Rozovo (Розово, /bg/) is a village located in Bratsigovo Municipality, Pazardzhik Province, Southern Bulgaria. It is 4 km from Bratsigovo and 8 km from the village Ravnogor.

== Geography ==
It is located in a mountainous region, which are the Rhodopes. It is around 650–700 m above sea level, which makes a good condition to plant vegetables or fruits. There are many strawberry and rose plantations planted during World War II, which coined the name Rozovo.

== History ==
It is established in the end of the XVII or in the very beginning of XVIII centuries. On the territory there are ancient citadels found as follows: Gerkinsko, Kievsko, Stoilsko, Yurushko, Tamrashko and Gradishko fortresses. The main occupation of the local at that time has been agriculture, cattle-breeding and coal production. The first school in the region is built between 1861 and 1865, which today is in poor condition.

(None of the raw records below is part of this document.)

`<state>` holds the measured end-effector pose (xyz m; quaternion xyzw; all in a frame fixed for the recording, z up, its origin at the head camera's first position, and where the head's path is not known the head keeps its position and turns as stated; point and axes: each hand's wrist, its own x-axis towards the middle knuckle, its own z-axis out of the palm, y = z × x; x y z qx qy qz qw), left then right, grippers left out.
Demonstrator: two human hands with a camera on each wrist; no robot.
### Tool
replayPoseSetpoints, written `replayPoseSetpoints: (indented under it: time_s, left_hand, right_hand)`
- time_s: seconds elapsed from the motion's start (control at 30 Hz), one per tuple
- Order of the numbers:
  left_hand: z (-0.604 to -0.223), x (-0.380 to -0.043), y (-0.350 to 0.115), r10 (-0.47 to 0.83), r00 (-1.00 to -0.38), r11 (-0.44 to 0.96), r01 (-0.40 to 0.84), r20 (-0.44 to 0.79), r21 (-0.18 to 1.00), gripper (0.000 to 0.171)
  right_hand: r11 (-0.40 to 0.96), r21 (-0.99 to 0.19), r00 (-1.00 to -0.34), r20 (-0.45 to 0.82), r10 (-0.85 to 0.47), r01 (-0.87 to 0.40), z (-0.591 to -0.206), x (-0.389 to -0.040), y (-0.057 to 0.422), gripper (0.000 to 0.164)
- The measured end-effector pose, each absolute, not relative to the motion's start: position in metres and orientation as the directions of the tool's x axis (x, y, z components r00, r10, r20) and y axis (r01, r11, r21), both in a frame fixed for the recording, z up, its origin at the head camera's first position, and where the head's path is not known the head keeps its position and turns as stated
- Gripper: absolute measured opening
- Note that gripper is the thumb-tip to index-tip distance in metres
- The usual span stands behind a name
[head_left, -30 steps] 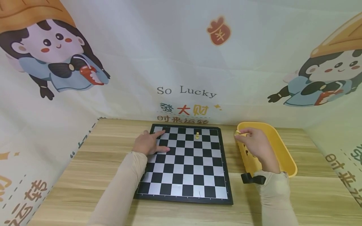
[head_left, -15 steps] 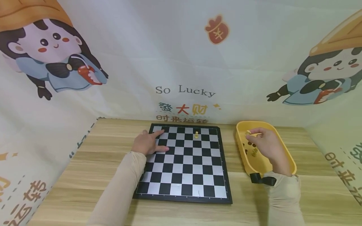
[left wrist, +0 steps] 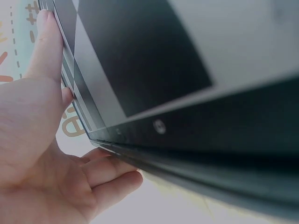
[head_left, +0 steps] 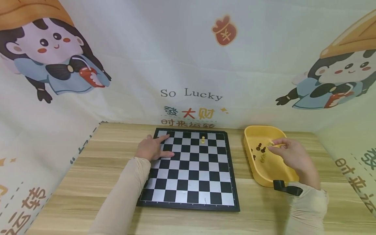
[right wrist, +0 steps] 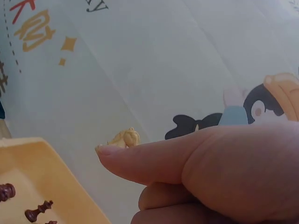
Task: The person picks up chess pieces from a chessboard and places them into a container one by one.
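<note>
My left hand (head_left: 149,147) holds the left edge of the black-and-white chessboard (head_left: 194,165). Its thumb and index finger are spread on top, and in the left wrist view other fingers curl against the board's side. One pale yellow chess piece (head_left: 203,139) stands upright near the far edge. Between thumb and fingertip, my right hand (head_left: 296,160) pinches another pale yellow chess piece (right wrist: 127,138) over the yellow basket (head_left: 249,163); its kind is partly hidden by the thumb.
Inside the basket lie several dark brown chess pieces (head_left: 258,147) and pale yellow ones (head_left: 263,158). Both board and basket rest on a wood-grain table (head_left: 88,169). A printed cloth (head_left: 141,65) hangs behind and along both sides.
My right hand has moved right from the basket's left rim to above its right part, carrying the pinched chess piece. The pieces in the basket now show. My left hand stays on the board.
</note>
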<state>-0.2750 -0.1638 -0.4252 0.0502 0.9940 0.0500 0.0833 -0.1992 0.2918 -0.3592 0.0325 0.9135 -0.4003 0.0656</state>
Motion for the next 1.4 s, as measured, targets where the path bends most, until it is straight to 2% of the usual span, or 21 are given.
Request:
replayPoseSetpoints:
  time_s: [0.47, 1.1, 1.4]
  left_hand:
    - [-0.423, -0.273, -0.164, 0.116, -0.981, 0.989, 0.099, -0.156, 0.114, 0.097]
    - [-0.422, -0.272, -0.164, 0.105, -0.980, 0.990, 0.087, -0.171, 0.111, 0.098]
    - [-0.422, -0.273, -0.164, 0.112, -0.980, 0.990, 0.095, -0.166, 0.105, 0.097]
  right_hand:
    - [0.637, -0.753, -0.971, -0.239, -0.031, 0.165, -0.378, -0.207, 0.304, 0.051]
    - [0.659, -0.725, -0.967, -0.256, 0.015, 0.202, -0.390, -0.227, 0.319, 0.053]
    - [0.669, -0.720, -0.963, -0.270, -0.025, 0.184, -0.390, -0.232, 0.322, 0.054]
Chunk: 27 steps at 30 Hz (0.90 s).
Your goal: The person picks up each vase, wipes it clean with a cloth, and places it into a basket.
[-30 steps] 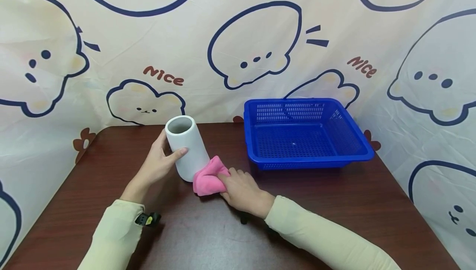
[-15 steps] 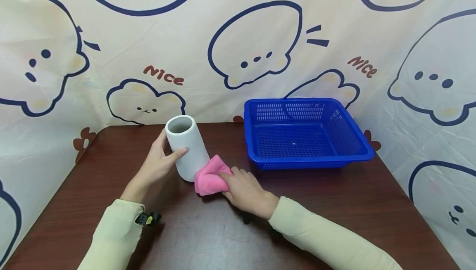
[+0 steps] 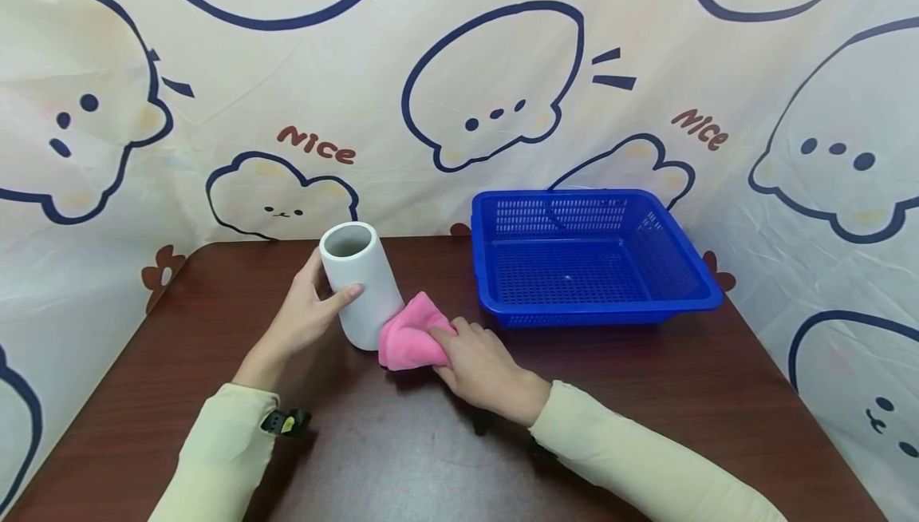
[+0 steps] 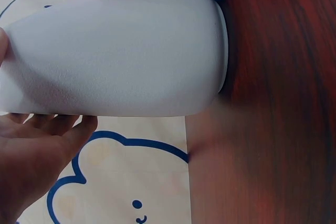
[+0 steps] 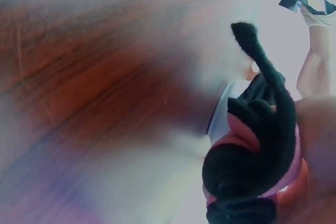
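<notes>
A white, smooth vase with a round open mouth stands on the table, leaning slightly in the head view. My left hand grips its upper part, thumb across the front and fingers round the far side. The left wrist view shows the vase lying sideways across the picture, base toward the wood, with fingertips along one edge. In my right hand is a bunched pink cloth, held at the vase's lower right side. From the right wrist, the cloth shows a dark, folded underside.
A blue perforated plastic basket sits at the back right of the dark brown wooden table. Behind and at both sides hangs a pale curtain with cartoon outlines. A dark strap is on the left wrist.
My right hand and the pink cloth have shifted a little right and upward along the vase's lower side. The left hand and the vase stay in place.
</notes>
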Available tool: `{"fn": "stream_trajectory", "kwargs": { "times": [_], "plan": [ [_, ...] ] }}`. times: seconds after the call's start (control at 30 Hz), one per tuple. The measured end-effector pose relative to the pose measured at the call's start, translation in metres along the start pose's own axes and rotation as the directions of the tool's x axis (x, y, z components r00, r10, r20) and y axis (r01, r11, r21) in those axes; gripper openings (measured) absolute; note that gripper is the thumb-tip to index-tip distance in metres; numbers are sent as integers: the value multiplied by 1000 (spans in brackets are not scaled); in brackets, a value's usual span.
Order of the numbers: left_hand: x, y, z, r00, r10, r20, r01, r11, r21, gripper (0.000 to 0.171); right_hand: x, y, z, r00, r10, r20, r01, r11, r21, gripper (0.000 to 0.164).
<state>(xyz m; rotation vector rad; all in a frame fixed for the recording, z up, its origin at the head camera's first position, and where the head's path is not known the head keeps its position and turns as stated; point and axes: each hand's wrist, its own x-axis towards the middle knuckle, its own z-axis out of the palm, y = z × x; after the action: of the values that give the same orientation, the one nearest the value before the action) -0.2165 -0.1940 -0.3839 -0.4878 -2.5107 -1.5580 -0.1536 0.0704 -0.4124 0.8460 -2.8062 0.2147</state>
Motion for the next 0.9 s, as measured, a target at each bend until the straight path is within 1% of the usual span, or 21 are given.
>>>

The local library "Prosveta" is established in 1911. The old name for the village was Chanakchievo.

== Localities ==
Rozovski vriz, 7 kilometres away from Rozovo, is a villa resort, established in 1972. It has 112 houses and a capacity up to 1000 people. It is 1200 m above sea level. It is split into Buk mahalla and the centre. According to an old custom, on the third Sunday of July, the traditional gathering of the village of Rozovo - the Feast of the Rozovo Strawberry, is held at the Rozovski vriz summer resort. The locality takes its name from the fact that many waters spring and collect there, leading to a micro-dam called Gyuvecha. The place is popular for recreation in summer and winter because of its unspoilt nature and crystal clear water and air. The lake can be used for fishing, and there is also a fountain and a gazebo with picnic and barbecue facilities.

Close to Rozovo is also the locality "Tumara", declared a protected area for the preservation of the landscape and rock formations in the region and of old Roman roads, bridges and remains of fortress walls.